I have found myself, over the past couple of years, watching entire series of old TV shows.  It's a fascinating, if time-wasting, exercise that offers glimpses not only into the creative process of these old shows, but also into the social context in which these shows were produced and presented.

My first complete series was THE ANDY GRIFFITH SHOW.  First of all, let me say that I think Andy Griffith is brilliant.  From his youthful parody recordings such as his country-telling of the ROMEO AND JULIET story, through his early Hollywood career making films like NO TIME FOR SERGEANTS and the outstanding A FACE IN THE CROWD, through his short Broadway stint in DESTRY RIDES AGAIN to his long-running television shows (don't forget MATLOCK), Griffith had an uncanny ability to find the pulse of the public and treat it with worthy entertainment.  

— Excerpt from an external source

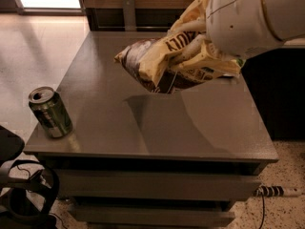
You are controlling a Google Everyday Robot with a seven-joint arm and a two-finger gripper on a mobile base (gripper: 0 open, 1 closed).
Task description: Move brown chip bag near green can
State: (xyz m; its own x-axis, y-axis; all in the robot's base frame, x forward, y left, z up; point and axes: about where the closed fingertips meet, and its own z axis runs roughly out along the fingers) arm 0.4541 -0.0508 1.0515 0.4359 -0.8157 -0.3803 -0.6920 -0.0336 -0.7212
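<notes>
The brown chip bag (164, 63), dark brown and cream-yellow with dark lettering, hangs in the air above the middle of the grey table (157, 123). My gripper (195, 51) is shut on its right side; a pale finger (190, 49) presses across the crumpled bag. The white arm (252, 13) comes in from the upper right. The green can (50, 111), with a silver top, stands upright at the table's front left corner, well left of and below the bag.
The arm and bag hide the far right of the table. A dark cabinet (281, 89) stands to the right. Black cables and gear (24, 194) lie on the floor at the lower left. A striped cable (274, 191) lies at the lower right.
</notes>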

Ron Howard had to have learned film-making discipline from his many years with Griffith.  Jim Nabors' career was launched and catapulted through Griffith's insistence that he was a star.  Don Knotts became a television icon when Griffith wisely stepped back to serve as Knotts straight man when he realized his sidekick was getting all the laughs.  

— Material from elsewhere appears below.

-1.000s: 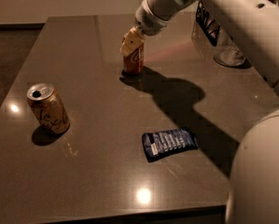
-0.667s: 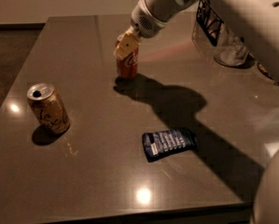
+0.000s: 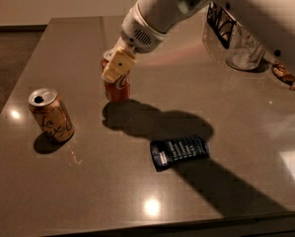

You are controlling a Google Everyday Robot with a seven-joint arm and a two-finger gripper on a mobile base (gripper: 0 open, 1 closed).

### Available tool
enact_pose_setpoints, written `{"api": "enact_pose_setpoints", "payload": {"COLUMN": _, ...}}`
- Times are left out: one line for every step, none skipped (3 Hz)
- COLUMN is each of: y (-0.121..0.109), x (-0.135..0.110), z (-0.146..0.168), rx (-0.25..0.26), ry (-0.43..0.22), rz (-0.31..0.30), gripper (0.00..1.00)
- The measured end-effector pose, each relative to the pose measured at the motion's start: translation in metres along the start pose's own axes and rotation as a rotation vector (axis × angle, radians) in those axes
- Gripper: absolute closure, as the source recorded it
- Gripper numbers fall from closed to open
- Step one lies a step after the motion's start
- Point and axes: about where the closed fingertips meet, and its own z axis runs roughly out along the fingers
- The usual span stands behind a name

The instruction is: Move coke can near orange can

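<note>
The coke can [image 3: 118, 86] is red with white script and stands upright at the middle of the brown table [image 3: 88, 191]. My gripper [image 3: 117, 67] comes down from the upper right and is shut on the coke can's upper part, with one tan finger [image 3: 118, 66] in front of it. The orange can [image 3: 51, 115] is tan-gold with dark scrawled lettering and a silver top. It stands upright on the table to the left and a little nearer the camera than the coke can, apart from it.
A dark blue snack packet [image 3: 179, 151] lies flat on the table, right of centre. A clear glass jar [image 3: 239, 46] and a dark printed item stand at the back right. A small brown thing [image 3: 284, 73] lies at the right edge.
My gripper has carried the coke can to the left and toward the camera, closer to the orange can. The orange can and the blue packet have not moved.
</note>
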Motion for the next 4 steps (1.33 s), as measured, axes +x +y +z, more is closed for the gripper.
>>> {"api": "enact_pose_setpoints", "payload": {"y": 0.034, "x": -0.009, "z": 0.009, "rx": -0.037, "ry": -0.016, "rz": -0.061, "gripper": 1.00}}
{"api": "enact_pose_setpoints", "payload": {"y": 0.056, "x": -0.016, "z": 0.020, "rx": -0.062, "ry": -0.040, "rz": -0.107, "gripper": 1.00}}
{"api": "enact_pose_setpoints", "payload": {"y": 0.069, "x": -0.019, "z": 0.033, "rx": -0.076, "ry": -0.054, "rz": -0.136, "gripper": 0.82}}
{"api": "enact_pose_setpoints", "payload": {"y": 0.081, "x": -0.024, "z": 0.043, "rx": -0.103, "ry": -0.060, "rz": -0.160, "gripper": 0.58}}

Griffith simply knew how to make audiences happy.  His first television series--not really a sitcom, but rather more a subtle, sweet, episodic lesson in morality, friendship and understanding--ran from 1960 to 1968, when it morphed into MAYBERRY, R.F.D.  It made the mandatory transition from black and white to color in 1966.  Often, the storyline involved Howard, who played Sheriff Andy Taylor's son Opie, and who would invariably choose or be lured into doing something wrong--like sling-shooting a bird to death--and, in the final scene, would sit on the porch of the Mayberry house and learn right from wrong from Dad.  Griffith's Taylor, always gently firm, knew how to get his point across without hammering it home.  Whatever Opie learned, we learned.  And we tuned in the following week because we cared about the characters and believed in the truth the series evoked.  

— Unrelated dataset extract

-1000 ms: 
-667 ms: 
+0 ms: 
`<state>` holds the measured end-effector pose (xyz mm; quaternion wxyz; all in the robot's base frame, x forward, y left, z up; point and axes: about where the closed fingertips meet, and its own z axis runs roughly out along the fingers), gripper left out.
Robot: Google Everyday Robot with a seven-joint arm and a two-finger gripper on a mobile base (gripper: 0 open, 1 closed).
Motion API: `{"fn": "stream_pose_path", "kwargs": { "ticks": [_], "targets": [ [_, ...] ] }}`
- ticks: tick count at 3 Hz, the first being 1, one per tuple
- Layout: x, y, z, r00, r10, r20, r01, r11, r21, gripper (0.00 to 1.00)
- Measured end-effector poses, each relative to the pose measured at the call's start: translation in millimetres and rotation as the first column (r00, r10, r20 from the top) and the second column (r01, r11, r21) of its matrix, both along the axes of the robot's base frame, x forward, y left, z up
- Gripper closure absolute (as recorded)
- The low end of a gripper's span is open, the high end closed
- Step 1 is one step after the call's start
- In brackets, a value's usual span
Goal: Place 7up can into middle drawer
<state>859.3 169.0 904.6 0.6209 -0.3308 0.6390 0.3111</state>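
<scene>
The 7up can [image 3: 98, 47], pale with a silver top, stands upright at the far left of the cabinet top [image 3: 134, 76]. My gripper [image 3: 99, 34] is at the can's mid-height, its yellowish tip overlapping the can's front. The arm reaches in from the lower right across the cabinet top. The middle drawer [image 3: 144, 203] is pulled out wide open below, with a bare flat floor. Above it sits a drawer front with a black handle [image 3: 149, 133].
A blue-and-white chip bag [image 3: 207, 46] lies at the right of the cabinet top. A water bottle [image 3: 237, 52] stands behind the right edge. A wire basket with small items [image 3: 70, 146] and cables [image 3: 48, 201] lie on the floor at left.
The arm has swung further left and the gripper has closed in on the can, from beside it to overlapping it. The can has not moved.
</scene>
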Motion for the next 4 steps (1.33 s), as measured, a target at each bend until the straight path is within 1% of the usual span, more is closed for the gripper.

The characters were memorable--Aunt Bee, Gomer Pyle, his cousin Goober, Floyd the barber (played by Howard McNear, who suffered a stroke after the first couple of seasons, was brought back by Griffith after he recovered, and was, if it's possible, funnier after the stroke than he was before it), Ernest T. Bass (the irrepressible Howard Morris) and so, so many others over the years.  Most unforgettable, of course, was Knotts' Barney Fife, possibly one of the five most iconic television characters in history.  There wasn't a second of Knotts' lunacy as the bumbling deputy that wasn't honestly rendered by the actor, who deservedly went on to win a slew of Emmys. 

It's difficult to pick a favorite episode of the over 200 produced, so I won't even try.  However, a favorite moment, which occurred many times in the life of the series, was the late-in-show porch sit with Andy, strumming softly on his guitar, harmonizing a hymn with Barney.  True, heartfelt, without embarrassment or apology, Griffith told his story.